Video: observation satellites are typically positioned in synchronous orbit at 35,796 km altitude. These images are taken by geostationary EUMETSAT, NOAA satellites and AGC showing weather conditions in the world in 2013.

Where is the synchronous orbits of the planets?


How to calculate the synchronous orbits of the planets?
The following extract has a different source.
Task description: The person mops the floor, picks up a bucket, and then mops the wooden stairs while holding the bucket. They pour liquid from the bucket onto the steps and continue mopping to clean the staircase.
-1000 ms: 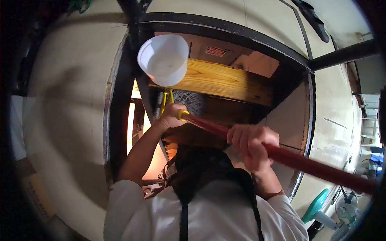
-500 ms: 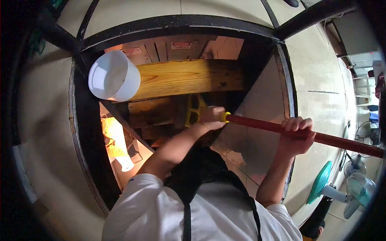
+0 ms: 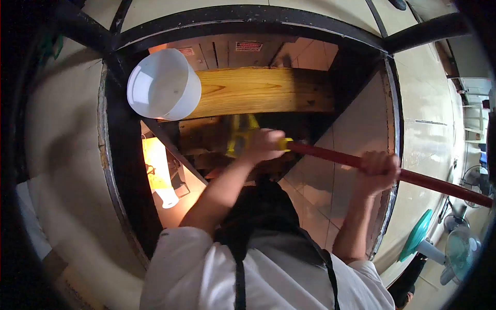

The synchronous orbit planets is calculated using the law of universal gravitation which boils down to: h=√3(G*M*T2/4π2)-R

h = Height of the artificial satellite
G = Constant of gravitation (6.67*10-11)
M = Mass of the planet
T = Rotational period of the planet
R = Radius of the planet
The geosynchronous orbit (synchronous orbit of the Earth) is at an altitude of 35,796 km (≈ 36,000 km) and has a semi-major axis of 42,167 km.
Excel formula used in this table to calculate the altitude of the satellite in synchronous orbit of the planet:
Excel formula used to calculate the semi-major axis of the synchronous orbit of the planet:

Planets Mass
(1024 kg)
(1012 km3)
orbit altitude
Synchronous orbit
Semi-major axis
Mercury 0.3302 0.06083 2439.74 5 053 137 240 025 242 464 0.30
Venus 4.8685 0.92843 6051.83 20 939 611 1 527 832 1 533 883 0.46
Earth 5.9736 1.08321 6371.01 86 163 35 796 42 167 3.07
Mars 0.64185 0.16318 3389.95  88 400 17 002 20 392 1.45
Jupiter 1898.6 1431.28 69910.97 35 629 89 811 159 722 28.17
Saturn 568.46 827.13 58232.00 38 256 53 811 112 043 18.40
Uranus 86.81 68.33 25361.46 61 894 57 173 82 534 8.38
Neptune 102.43 62.526 24622.04 57 837 58 739 83 361 9.06
Europa 0.048 0.01593 1560.90 306 822 18 134 19 694 0.40

Table: synchronous orbits of the planets and moons of planets.